Work to complete
Report every line of the records below that contains the word "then".

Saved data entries
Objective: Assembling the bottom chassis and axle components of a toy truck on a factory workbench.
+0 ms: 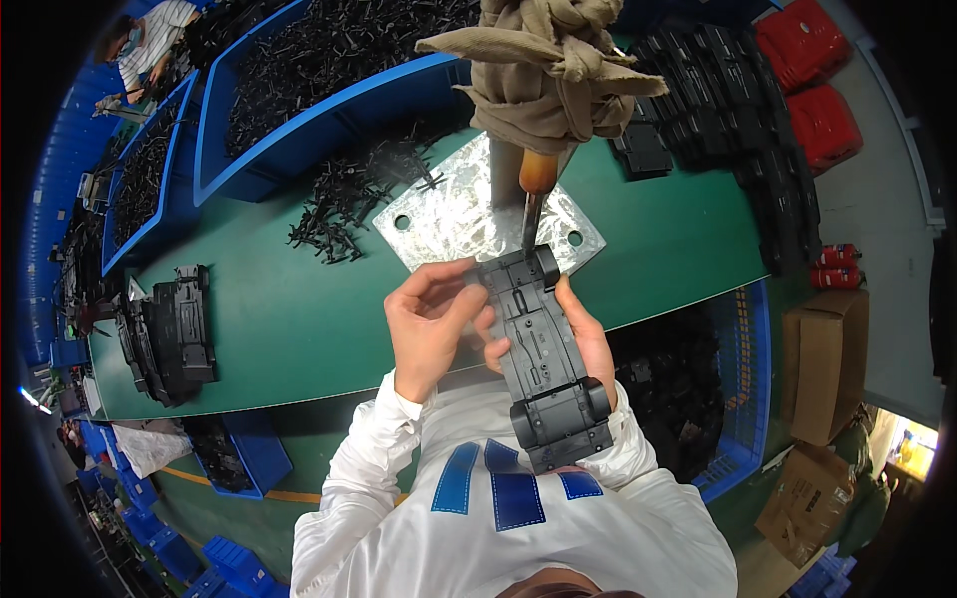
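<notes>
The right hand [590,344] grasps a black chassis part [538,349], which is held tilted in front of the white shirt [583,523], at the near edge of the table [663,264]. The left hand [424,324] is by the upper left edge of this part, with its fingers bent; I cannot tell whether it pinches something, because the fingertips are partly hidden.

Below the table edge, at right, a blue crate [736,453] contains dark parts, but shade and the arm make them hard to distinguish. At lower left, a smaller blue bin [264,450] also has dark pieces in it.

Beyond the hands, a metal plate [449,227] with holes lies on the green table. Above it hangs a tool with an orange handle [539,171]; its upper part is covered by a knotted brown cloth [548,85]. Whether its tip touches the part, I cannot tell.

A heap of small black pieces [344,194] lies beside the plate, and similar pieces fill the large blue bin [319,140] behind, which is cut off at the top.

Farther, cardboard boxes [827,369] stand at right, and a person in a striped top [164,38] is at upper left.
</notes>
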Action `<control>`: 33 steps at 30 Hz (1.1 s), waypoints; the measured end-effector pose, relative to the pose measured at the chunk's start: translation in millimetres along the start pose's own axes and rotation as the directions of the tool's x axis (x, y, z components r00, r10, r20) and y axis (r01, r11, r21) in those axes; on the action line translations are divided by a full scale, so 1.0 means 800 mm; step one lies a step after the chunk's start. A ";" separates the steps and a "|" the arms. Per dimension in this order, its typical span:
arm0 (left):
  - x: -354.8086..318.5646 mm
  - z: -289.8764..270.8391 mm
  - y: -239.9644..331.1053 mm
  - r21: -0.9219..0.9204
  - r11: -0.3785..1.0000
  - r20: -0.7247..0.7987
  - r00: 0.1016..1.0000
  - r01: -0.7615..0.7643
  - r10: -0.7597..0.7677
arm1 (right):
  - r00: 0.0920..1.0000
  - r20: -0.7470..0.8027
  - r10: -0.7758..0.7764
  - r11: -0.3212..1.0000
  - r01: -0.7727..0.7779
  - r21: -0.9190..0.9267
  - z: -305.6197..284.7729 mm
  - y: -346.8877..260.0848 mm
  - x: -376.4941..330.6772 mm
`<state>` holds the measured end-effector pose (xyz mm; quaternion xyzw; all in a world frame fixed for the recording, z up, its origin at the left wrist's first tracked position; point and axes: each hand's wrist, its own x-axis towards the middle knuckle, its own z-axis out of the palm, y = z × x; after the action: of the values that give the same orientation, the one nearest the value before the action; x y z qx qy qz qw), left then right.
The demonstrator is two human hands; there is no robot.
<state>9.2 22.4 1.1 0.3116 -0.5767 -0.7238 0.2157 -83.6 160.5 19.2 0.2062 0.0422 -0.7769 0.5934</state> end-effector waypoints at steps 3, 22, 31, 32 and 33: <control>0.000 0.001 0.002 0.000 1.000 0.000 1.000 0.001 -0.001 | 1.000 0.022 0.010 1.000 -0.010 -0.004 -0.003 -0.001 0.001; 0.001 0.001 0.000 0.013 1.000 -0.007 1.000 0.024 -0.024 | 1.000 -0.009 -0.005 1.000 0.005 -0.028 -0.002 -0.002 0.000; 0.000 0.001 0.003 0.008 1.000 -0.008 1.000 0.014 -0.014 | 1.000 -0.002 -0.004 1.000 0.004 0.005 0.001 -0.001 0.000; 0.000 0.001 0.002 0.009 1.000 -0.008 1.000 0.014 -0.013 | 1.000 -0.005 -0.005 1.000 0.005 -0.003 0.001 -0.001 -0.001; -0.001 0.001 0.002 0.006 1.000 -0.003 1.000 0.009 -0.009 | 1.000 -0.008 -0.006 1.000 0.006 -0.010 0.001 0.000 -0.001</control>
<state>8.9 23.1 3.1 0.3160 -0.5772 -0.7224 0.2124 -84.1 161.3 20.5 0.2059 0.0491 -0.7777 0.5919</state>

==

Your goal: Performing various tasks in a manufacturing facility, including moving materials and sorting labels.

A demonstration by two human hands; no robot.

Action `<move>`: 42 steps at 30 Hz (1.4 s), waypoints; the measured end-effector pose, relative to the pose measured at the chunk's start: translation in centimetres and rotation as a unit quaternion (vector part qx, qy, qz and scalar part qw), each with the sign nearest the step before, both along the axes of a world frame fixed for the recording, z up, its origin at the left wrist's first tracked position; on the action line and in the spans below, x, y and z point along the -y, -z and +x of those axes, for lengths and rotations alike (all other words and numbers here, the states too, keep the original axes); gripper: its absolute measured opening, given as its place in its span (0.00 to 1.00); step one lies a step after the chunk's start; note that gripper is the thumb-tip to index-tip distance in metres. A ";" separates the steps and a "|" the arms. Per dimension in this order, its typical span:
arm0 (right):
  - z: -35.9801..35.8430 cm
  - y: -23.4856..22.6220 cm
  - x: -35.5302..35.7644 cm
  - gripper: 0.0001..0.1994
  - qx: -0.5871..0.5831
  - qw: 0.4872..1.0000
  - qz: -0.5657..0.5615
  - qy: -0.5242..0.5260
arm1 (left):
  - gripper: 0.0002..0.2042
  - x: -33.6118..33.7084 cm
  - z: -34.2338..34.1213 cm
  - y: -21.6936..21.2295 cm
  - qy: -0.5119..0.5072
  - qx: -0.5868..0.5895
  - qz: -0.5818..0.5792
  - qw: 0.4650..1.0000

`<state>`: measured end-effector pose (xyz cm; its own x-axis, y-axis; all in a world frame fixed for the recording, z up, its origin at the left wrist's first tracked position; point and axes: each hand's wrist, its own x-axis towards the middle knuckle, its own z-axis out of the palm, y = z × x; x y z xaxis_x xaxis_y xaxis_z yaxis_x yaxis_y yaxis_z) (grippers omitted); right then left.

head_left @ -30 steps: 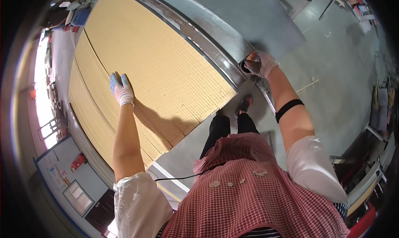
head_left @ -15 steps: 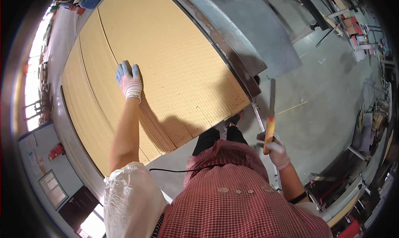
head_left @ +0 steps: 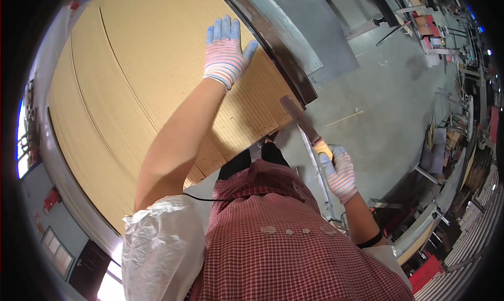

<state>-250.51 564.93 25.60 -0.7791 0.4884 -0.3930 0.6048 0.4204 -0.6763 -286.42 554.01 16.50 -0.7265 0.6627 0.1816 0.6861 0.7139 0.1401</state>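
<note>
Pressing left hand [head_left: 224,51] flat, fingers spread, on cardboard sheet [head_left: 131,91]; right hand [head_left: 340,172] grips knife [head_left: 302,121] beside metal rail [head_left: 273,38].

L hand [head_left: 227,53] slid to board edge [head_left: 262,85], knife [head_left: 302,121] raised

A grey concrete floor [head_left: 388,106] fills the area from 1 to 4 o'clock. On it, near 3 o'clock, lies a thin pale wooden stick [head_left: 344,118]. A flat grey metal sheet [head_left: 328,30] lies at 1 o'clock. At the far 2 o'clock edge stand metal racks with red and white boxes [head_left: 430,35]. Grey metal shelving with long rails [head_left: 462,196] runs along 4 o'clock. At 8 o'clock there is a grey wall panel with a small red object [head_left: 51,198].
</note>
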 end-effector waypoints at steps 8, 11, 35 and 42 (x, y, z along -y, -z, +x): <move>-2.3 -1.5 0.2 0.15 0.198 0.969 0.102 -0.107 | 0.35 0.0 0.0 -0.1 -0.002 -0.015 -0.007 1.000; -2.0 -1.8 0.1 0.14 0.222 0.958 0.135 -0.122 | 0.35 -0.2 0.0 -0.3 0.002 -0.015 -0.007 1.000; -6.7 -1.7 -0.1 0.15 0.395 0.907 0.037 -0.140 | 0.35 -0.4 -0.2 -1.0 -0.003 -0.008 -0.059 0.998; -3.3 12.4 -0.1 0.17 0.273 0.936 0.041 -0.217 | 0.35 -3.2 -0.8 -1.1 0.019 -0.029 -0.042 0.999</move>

Answer for this exercise
`<state>` holds the measured end-effector pose (xyz mm; quaternion xyzw; all in a world frame fixed for the recording, z up, its origin at the left wrist's first tracked position; point and axes: each hand's wrist, its own x-axis towards the middle knuckle, its own z-axis out of the palm, y = z × x; after the action: of the values that give the same orientation, the one nearest the value before the action; x y z qx qy qz qw), left then right.
`<state>`: measured end-effector pose (xyz cm; its own x-axis, y-axis; all in a world frame fixed for the recording, z up, its origin at the left wrist's first tracked position; point and axes: each hand's wrist, its own x-axis towards the middle knuckle, its own z-axis out of the palm, y = z × x; x y z xaxis_x xaxis_y xaxis_z yaxis_x yaxis_y yaxis_z) (grippers omitted); right then left.

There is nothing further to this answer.